Nowadays, with excellent performance featuring low latency, high bandwidth and low CPU overhead brought by kernel bypass and zero-copy transmission, RDMA has been widely deployed in data centers adopting the mainstream Clos architecture to support high-performance services such as cloud computing and large model training. Nevertheless, traditional load balancing mechanisms severely limit the multi-path advantages of the Clos topology, preventing RDMA from fully unleashing its performance potential in large-scale data centers, and the core bottleneck lies in load balancing.

We conducted a series of simulation experiments to reveal the defects of existing RDMA load balancing schemes, as illustrated in the following figures. Figure 2 compares the link throughput imbalance of different methods under various workloads, and Figure 3 presents their normalized goodput. We can see that ECMP and LetFlow adopt static routing or flowlet-based scheduling, resulting in extremely high throughput imbalance. The link load is highly uneven, most multipath resources are left idle, and the overall bandwidth utilization is poor. In contrast, fine-grained per-packet scheduling schemes like RPS and AR can distribute traffic evenly across links and achieve perfect load balancing. However, frequent path switching leads to severe packet reordering. RDMA regards out-of-order packets as packet loss and triggers a large number of spurious retransmissions, which drastically reduces the actual goodput. In conclusion, traditional RDMA load balancing schemes have obvious limitations and fail to achieve a good balance among load distribution, in-order packet delivery and overall network performance.

Faced with this series of contradictions and limitations, we put forward the core research question of this work: Is it possible to design a RDMA load balancer that needs no modification to commercial switches, runs purely on end hosts with only moderate extra overhead, and simultaneously realizes high path utilization, strict packet order preservation and easy deployment?
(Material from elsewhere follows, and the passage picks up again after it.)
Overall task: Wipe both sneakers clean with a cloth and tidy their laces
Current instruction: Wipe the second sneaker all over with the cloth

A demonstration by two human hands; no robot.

After repeated research, design and verification, our answer is yes, and that is the HP3 system we proposed.

Next, I will elaborate on the overall architecture, core modules and working mechanism of HP3.

HP3 is a host-only load balancing system transparent to switches. It runs entirely on application servers and is fully compatible with standard RDMA protocols and existing commercial switches. The system consists of two closely coordinated core modules: Proactive Path Perception (PPP) and Reorder Free Rerouting (RFR). The PPP module monitors link congestion in real time and finds relatively better paths through detection, while the RFR module switches traffic and ensures in-order packet delivery. The two modules work together to complete path monitoring, alternative path detection and seamless traffic migration.

First of all, let’s introduce the Proactive Path Perception module, or PPP. The main responsibilities of PPP are real-time path status monitoring and dynamic alternative path discovery. It works in two phases: Incumbent Path Monitoring and Alternative Path Discovery.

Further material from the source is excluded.